- WHAT IS EXPECTED: Consider the listing below. Extract exactly the lines from the line containing "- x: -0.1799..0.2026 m" to the line containing "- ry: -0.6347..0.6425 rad", both included.

- DATASET RECORDS:
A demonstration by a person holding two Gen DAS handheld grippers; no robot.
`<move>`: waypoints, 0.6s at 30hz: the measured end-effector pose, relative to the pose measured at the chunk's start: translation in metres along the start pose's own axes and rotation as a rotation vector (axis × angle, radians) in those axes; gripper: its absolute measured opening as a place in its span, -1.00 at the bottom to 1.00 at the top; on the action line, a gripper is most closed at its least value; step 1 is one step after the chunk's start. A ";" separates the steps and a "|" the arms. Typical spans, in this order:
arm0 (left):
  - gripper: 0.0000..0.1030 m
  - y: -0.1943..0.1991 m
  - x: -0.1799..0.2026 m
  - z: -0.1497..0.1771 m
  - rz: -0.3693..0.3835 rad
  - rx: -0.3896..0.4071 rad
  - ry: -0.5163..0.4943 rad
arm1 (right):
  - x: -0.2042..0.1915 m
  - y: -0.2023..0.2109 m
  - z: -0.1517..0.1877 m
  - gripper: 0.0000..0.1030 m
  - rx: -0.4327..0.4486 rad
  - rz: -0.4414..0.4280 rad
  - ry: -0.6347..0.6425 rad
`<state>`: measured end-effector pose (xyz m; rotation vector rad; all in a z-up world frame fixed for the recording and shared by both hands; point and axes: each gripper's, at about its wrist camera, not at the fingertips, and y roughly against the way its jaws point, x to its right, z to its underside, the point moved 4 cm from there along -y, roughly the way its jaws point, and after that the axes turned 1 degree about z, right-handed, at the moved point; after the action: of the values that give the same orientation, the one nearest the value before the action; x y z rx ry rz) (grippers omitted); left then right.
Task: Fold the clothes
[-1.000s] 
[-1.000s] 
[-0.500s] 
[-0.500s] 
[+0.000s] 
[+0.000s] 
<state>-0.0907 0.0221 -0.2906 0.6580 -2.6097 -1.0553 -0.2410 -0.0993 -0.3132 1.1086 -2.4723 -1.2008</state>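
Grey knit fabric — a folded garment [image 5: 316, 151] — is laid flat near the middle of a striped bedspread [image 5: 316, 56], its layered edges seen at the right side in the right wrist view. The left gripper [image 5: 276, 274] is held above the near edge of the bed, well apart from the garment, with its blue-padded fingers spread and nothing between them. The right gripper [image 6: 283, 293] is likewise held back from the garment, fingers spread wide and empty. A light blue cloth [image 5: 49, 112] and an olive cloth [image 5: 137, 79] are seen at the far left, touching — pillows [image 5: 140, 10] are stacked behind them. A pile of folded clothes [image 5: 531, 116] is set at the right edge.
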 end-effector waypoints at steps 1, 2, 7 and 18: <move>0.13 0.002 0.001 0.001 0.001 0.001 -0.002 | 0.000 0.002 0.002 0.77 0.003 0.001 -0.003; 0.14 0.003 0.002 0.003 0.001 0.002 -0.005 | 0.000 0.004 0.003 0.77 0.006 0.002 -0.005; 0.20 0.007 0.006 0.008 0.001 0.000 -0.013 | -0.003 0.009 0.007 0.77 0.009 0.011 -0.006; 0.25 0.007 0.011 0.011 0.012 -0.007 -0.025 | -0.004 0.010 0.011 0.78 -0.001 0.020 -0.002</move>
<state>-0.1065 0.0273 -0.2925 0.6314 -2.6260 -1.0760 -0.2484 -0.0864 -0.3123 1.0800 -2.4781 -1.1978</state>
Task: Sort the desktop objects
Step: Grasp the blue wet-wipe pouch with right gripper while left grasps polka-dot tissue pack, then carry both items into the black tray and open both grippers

- YOUR SOLUTION:
  - x: -0.1799..0.2026 m
  - z: -0.1497..0.1771 m
  - rz: -0.3693..0.3835 rad
  - rx: -0.3896..0.4071 rad
  - ry: -0.5163..0.4943 rad
arm1 (right):
  - x: -0.2042..0.1915 m
  - y: -0.2023..0.2109 m
  - z: -0.1517..0.1877 m
  - gripper: 0.0000..0.1030 m
  - rx: -0.4327..0.4486 rad
  - rz: -0.4414..0.4280 rad
  - ry: -0.6347..0.6425 rad

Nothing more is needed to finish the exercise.